PeripheralVisionary wrote:


xxJing wrote:


TrialError wrote:

Eren Jager killed two men. Mikasa killed a man. Hell, Kirito killed three men.


They were all in self defense / defense of another. They all killed murderers / rapists. They were morally justified in doing it.

If you look at Akame Ga Kill. Even Nightraid aren't morally grey. They all kill murderers. What is their alternative after all? Send them to jail? From the country's point of view they aren't criminals.
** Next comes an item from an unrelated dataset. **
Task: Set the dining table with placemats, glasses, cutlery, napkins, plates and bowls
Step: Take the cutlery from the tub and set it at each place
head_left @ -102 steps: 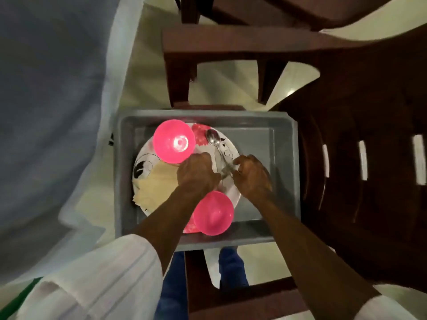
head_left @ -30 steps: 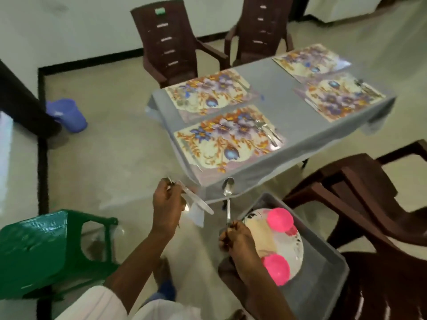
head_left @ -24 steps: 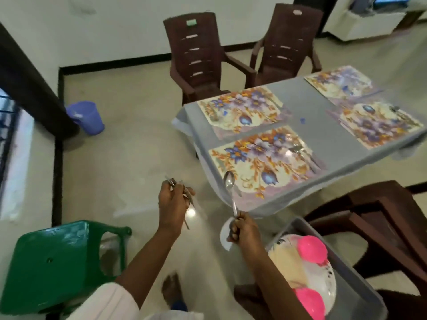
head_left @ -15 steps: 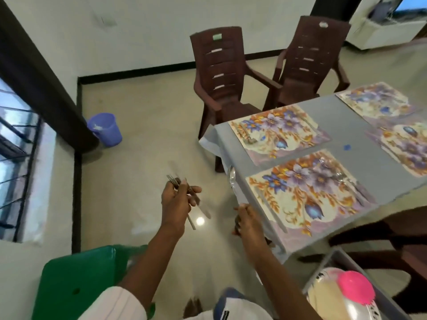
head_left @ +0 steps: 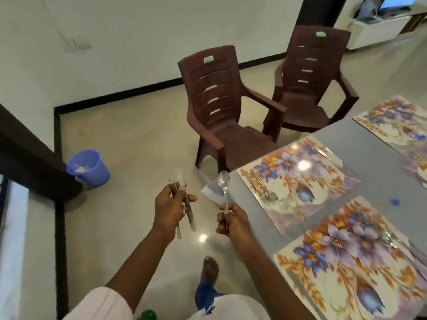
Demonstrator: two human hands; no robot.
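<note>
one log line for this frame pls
phase: carry cutlery | left hand: holds fork, knife | right hand: holds spoon | table: mats laid

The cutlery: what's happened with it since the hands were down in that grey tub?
Both hands lifted it out and carried it to the table: the left hand grips a knife and fork, the right hand a spoon. The placemats stayed put.
</note>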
It's when you do something that can't be justified, like killing an innocent / irrelevant person for your own goals, that you become morally grey. If those goals are righteous, then you are grey. If they are selfish / malicious, then you are morally evil. I am trying not to use the terms white or black, because they may offend some people.


They said killing is never justified, and I find it debatable, since they all kill douchebags in Akame Ga Kill. As for justification or lack thereof in order to become gray, I contest this. Light was more or less gray in killing criminal in the earlier stages of Deathnote. Remember, despite killing murderers and rapists, he evaded the law and acted on his own, even killing those ALREADY IMPRISONED. Vigilantism usually invokes shades of gray. (Ex. Batman is pretty much the grayest superhero in history.)
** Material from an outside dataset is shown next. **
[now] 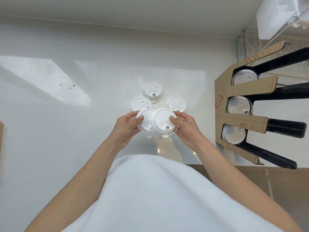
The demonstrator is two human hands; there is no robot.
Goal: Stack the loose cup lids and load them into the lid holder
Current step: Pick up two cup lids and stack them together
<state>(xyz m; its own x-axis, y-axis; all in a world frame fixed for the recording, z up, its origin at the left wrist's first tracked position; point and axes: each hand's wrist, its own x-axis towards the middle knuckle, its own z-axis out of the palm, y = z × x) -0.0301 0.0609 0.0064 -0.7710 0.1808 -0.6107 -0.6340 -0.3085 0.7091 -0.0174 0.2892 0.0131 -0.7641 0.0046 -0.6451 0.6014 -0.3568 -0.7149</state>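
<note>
My left hand [127, 128] grips a white cup lid [146, 120] by its left edge, thumb on top. Beside it, my right hand [185, 128] holds a second white lid [163, 120], thumb on its top; the two lids overlap at the middle, just above the counter. Three more white lids lie flat behind them: one at the left [141, 103], one at the back [153, 90], one at the right [176, 103]. The cardboard lid holder [247, 87] stands at the right with three slots, each showing a stack of lids [239, 105].
A white speckled counter [66, 97] runs under everything, with the wall behind. A clear acrylic case [275, 22] sits at the back right. The counter's front edge and a brown floor [250, 181] lie at the lower right. A brown object's edge [1, 131] shows at far left.
</note>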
In other words, I think gray is doing bad stuff for the right reasons, because it is simply more practical to be bad. Just my opinion.
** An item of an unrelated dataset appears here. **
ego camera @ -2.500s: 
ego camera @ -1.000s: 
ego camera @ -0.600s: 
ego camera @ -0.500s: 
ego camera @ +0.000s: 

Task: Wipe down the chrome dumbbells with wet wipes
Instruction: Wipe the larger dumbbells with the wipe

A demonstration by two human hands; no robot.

I agree with you, and this is a highly subjective discussion. After all who is to say what is moral and what isn't?

Although I think the general set of rules that most people will agree with are:

Morally Grey :
Intentionally hurting others for selfless reasons (wanting to help other people).

Morally Good:
Never causing harm to another, no matter the reason.

Morally Evil:
Intentionally harming others for selfish reasons (things that benefit yourself)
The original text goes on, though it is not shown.